A network-based model demonstrated that men who have sex with men drive the Neisseria gonorrhoeae epidemic and that intensive screening in the low-risk population had little impact on lowering transmission rates.

“Neisseria gonorrhoeae is a sexually transmitted bacterium that causes the disease gonorrhea. The number of people reporting a N. gonorrhoea infection is increasing steadily over the last years in many European countries, the United States, Australia and elsewhere,” Achilles Tsoumanis, MSc, biostatistician at Institute of Tropical Medicine in Antwerp, Belgium, told Healio.

gonorrhea 1

Sexually transmitted infection screening among people at low risk for Neisseria gonorrhoeae had very little effect in decreasing infection incidence. Image: Adobe Stock.

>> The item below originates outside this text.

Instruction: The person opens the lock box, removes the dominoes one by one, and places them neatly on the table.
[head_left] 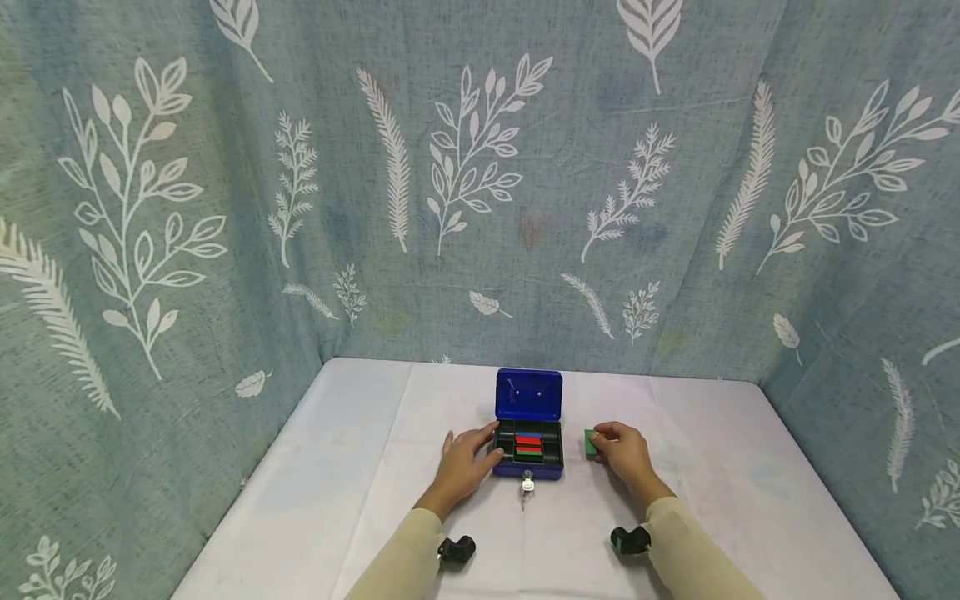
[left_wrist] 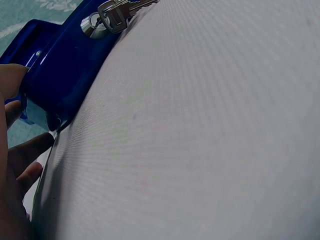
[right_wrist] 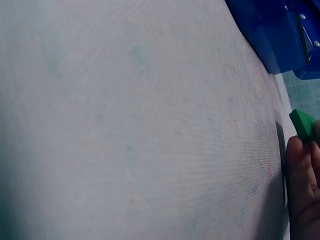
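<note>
A small blue cash box (head_left: 528, 450) stands open on the white table, its lid (head_left: 528, 394) upright. Its black tray holds red and green bars (head_left: 528, 443). Keys (head_left: 527, 484) hang from the front lock and show again as keys (left_wrist: 114, 14) in the left wrist view. My left hand (head_left: 467, 461) rests with fairly straight fingers against the left side of the box (left_wrist: 60, 70). My right hand (head_left: 624, 451) is just right of the box and pinches a green block (head_left: 590, 442). The right wrist view shows the green block (right_wrist: 302, 123) above my fingertips (right_wrist: 299, 170).
The white cloth-covered table (head_left: 720, 467) is enclosed by blue-grey leaf-print curtains (head_left: 480, 183) at the back and both sides. Black wrist cameras (head_left: 456, 549) sit on both sleeves near the front edge.
</note>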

“Men who have sex with men (MSM) is one of the communities that have reported the highest incidences of N. gonorrhoea (around 50% of the cases). Although N. gonorrhoea is curable using antibiotics, N. gonorrhoea has shown antimicrobial resistance to all classes of antibiotics [to which] it has been exposed, raising concerns that it could become incurable in the near future,” he said.

According to Tsoumanis, sexually transmitted infection screening is one strategy used to control the increasing numbers of N. gonorrhoea. However, a counterargument raised by many researchers, according to Tsoumanis, is that individuals at high risk are part of a “dense sexual network” with multiple partners, with many of them being concurrent. Thus, screening those individuals and treating them with antibiotics will have only a short-term effect in controlling the N. gonorrhoea incidence.

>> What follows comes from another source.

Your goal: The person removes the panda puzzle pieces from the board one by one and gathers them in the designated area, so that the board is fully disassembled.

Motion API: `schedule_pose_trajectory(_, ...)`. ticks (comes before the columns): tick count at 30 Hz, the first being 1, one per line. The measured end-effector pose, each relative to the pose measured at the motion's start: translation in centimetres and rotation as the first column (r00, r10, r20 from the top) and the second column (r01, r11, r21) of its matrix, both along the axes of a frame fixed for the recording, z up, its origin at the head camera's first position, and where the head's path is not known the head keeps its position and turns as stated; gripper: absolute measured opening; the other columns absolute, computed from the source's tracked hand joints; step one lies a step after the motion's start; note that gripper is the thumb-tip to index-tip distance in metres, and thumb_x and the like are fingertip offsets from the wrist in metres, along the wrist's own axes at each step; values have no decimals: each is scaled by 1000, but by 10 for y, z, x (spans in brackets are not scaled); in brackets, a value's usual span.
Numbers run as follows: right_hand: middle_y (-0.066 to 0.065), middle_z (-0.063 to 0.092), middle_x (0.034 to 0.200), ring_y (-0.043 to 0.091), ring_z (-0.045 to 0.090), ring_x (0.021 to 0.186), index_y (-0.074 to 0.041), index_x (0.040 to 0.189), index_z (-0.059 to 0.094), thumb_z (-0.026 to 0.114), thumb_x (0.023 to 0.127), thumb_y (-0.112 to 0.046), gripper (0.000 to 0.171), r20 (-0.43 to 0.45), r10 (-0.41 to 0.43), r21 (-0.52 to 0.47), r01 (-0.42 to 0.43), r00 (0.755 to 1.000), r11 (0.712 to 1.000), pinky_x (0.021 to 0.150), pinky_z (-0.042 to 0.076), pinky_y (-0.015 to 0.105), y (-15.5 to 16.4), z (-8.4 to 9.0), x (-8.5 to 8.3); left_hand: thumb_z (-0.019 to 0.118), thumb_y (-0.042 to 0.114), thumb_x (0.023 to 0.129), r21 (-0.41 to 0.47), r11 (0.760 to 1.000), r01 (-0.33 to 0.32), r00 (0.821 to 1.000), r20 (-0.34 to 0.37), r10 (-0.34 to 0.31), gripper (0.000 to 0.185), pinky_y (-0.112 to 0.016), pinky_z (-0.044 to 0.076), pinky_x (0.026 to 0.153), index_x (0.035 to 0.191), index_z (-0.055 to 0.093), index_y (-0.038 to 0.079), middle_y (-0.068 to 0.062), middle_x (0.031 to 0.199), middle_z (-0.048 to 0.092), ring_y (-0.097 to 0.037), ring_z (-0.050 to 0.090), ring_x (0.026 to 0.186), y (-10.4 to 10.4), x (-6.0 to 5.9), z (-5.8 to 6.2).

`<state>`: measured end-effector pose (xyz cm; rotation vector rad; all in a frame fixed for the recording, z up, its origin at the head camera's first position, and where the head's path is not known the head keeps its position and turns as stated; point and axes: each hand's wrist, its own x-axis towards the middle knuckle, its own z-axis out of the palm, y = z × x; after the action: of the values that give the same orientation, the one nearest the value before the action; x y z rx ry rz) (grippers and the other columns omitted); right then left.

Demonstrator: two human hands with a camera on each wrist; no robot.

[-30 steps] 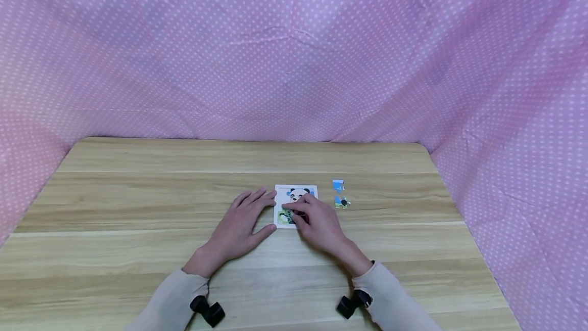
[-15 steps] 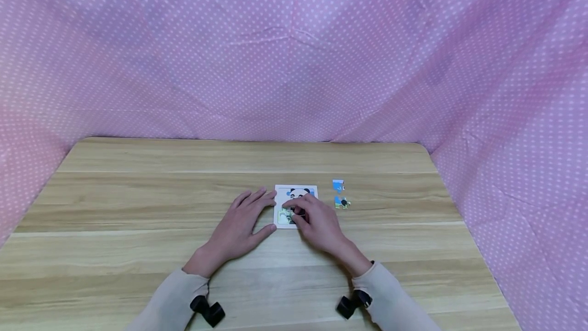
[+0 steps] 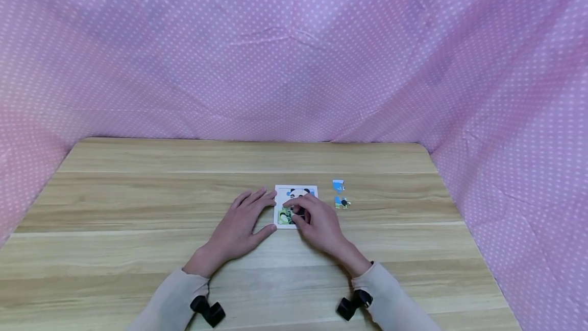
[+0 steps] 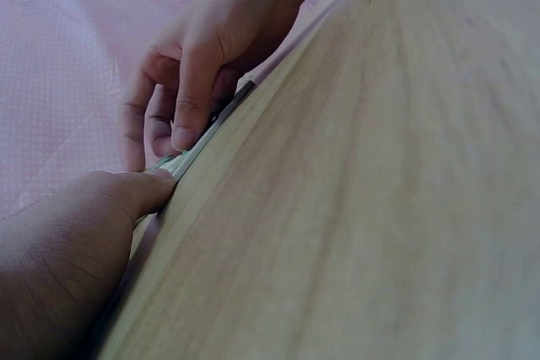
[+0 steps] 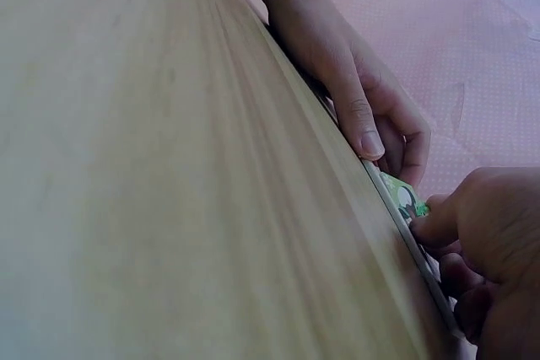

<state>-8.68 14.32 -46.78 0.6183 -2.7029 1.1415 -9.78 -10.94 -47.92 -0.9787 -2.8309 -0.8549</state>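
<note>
Nearest me, two beige sleeves (image 3: pixel 170 298) enter from the bottom edge, each with a black wrist mount (image 3: pixel 207 310) resting on the wooden table (image 3: pixel 138 249).

My left hand (image 3: pixel 242 226) lies flat on the table, fingers straight and spread, relaxed, grasping nothing. Its fingertips (image 3: pixel 268 196) touch the left edge of the puzzle board (image 3: pixel 296 189), and the thumb lies against the board's near left corner. From the right wrist camera, that thumb (image 5: pixel 359 124) presses along the board's edge.

My right hand (image 3: pixel 319 223) sits over the right and near part of the board, fingers curled, thumb and forefinger pinching a green puzzle piece (image 3: pixel 286 215) at the board's lower left area. The right wrist view shows the green piece (image 5: pixel 403 195) tilted up off the board, held at my fingertips; the left wrist view shows the right hand's fingers (image 4: pixel 187 115) bent down onto the same edge. I cannot tell whether the piece is seated in its slot.

The board shows a panda picture, its upper part uncovered.

Just right of the board, apart from both hands, lie two loose pieces: a blue-and-green one (image 3: pixel 342 202) nearer, a blue one (image 3: pixel 338 185) just beyond it.

Farthest off, pink dotted cloth (image 3: pixel 294 55) walls the table on three sides.
</note>
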Motion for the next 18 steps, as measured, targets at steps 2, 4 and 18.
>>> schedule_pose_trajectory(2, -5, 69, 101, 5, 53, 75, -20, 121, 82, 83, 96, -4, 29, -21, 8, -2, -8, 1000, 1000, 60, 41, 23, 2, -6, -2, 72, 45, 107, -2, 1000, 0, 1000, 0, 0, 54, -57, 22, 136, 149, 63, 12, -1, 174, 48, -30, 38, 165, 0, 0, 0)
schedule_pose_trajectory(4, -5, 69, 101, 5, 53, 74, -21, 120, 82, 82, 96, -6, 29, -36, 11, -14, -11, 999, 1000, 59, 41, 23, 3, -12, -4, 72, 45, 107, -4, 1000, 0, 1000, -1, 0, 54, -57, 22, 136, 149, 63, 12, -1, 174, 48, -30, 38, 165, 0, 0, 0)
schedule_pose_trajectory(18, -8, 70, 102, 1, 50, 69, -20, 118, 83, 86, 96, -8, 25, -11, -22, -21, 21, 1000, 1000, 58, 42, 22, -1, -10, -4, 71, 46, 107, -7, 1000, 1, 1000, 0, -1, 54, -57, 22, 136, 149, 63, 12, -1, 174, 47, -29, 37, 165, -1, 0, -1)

“At the same time, without any behavioral change, those individuals will resume their regular activities, will likely be reinfected and re-treated, thus overexposing them to antibiotics and, in a way, causing more pressure on N. gonorrhoea to develop antimicrobial resistance ,” Tsoumanus said.

Because there are no randomized clinical trials evaluating the effect of screening, Tsoumanis and colleagues developed a simulation model showing daily transmission of N. gonorrhoea among three anatomical sites in a population of 10,000 MSM.

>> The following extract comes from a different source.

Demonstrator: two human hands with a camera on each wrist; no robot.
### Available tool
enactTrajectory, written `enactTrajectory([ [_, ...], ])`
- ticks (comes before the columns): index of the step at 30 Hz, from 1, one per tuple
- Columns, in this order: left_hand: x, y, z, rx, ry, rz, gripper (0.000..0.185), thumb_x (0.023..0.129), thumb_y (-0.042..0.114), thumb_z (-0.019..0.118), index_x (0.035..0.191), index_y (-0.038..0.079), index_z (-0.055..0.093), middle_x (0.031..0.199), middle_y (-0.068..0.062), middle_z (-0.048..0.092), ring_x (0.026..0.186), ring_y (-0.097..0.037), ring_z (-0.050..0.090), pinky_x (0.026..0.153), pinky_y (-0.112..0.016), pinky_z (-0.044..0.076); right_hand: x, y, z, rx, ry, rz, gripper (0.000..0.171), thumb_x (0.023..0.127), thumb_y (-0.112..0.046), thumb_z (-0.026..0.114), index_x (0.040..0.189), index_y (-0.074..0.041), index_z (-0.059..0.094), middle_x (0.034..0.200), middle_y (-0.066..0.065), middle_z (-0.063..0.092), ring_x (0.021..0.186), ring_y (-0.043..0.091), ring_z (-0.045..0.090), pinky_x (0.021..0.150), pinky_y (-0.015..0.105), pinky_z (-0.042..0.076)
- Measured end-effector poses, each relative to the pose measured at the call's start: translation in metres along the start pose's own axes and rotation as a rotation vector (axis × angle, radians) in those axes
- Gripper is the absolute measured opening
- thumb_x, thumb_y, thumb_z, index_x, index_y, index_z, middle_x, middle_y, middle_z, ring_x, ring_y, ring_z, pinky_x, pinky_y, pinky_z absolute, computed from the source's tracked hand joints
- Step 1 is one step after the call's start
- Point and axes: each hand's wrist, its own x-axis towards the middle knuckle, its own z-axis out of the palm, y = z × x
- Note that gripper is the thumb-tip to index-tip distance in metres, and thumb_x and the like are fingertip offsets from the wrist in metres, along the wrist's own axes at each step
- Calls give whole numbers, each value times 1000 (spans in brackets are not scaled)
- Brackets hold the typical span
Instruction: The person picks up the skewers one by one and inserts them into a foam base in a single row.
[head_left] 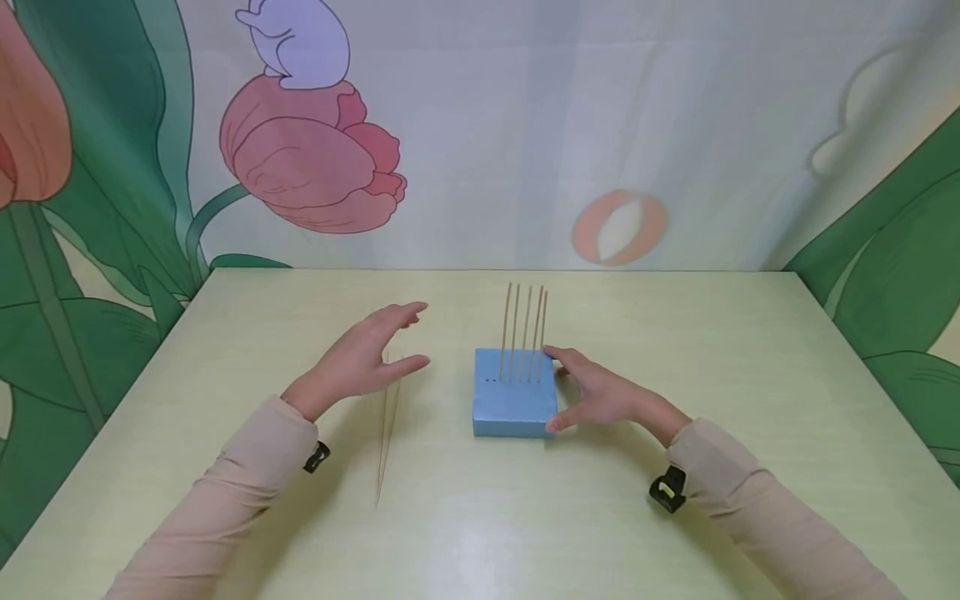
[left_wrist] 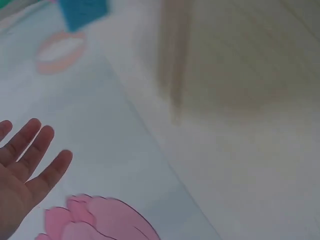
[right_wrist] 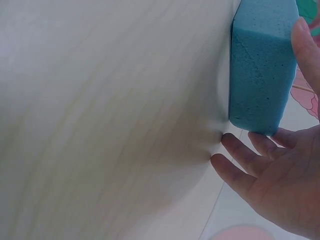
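A blue foam block stands in the middle of the table with several thin wooden skewers stuck upright in its far half. My right hand holds the block's right side, thumb at the front corner and fingers at the back corner. The right wrist view shows the block with the thumb laid on it and the fingers at its end. My left hand hovers open, fingers spread, above a few loose skewers lying on the table left of the block. In the left wrist view the hand holds nothing.
The pale yellow-green table meets a painted flower backdrop along its far edge. Dark straps sit on both wrists. In the left wrist view the loose skewers appear as a blur.
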Motion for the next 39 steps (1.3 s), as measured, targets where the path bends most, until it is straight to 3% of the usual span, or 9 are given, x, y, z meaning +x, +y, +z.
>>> enactTrajectory([
  [7,-14,-41,4,251,-183,-52,90,75,54,66,141,7,29,137,-19,34,124,-36,33,97,-52,32,1,0,0,2,-1,4,109,69,-34,79,145,-4,7,145,19,16,128,36,28,105,51,22],
  [15,-23,-63,17,356,-353,-173,107,66,72,60,144,8,24,143,-17,25,129,-36,22,96,-65,23,0,-1,-1,-6,3,3,110,68,-34,79,145,-3,7,145,20,15,128,36,28,104,51,22],
  [24,-24,-62,20,292,-408,-220,102,69,66,62,141,3,27,142,-21,25,130,-40,20,96,-67,19,0,0,-1,-4,1,11,109,69,-36,78,145,-5,7,146,18,14,129,35,27,104,51,22],
  [32,-15,-68,27,216,-390,-234,107,59,65,71,131,-5,33,137,-23,27,125,-41,24,94,-65,26,-2,-1,-1,2,7,9,108,69,-33,79,145,-5,8,146,19,16,128,35,27,104,52,22],
  [35,-13,-68,28,180,-384,-249,104,58,57,76,128,-6,32,132,-23,31,120,-40,28,94,-61,29,-2,-1,0,2,4,5,108,69,-33,79,145,-5,8,145,19,16,128,35,28,104,52,23],
  [39,-12,-63,24,146,-317,-281,92,59,39,84,125,0,32,119,-16,42,112,-34,34,87,-53,33,-2,-1,0,-10,5,5,108,70,-35,78,145,-5,8,145,19,17,127,35,29,103,51,24],
])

Members of the model population were grouped as low or high risk over 10 years to assess how screening intensity affects N. gonorrhoea prevalence and the probability of antimicrobial resistance in a population of MSM in Belgium.

The model demonstrated that increasing screening intensity among low-risk MSM had little effect on N. gonorrhoea prevalence. Tsoumanis said that even though screening decreased the prevalence of the disease overall, screening in the low-risk group appeared to have very little effect in decreasing N. gonorrhoea prevalence “no matter how intensive.”

Additionally, high-risk MSM were at higher risk for azithromycin-resistant N. gonorrhoea in all screening intensity and treatment efficacy scenarios compared with low-risk MSM. Although the period prevalence over 3,600 days for azithromycin resistance was higher in the high-risk group vs. the low-risk group for all screening intensity scenarios, it remained low for all scenarios at less than 0.76% of all N. gonorrhoea infections.

Overall, however, high-risk MSM were at higher risk for azithromycin-resistant N. gonorrhoea in all screening intensity and treatment efficacy scenarios, according to the study.

“As this is a modeling study, it cannot be interpreted as clinical evidence rather than indications,” Tsoumanis said. “Clinical trials would be the only reliable way to evaluate the effect of screening in gonorrhea prevalence and the risk for emergence of antimicrobial resistance.”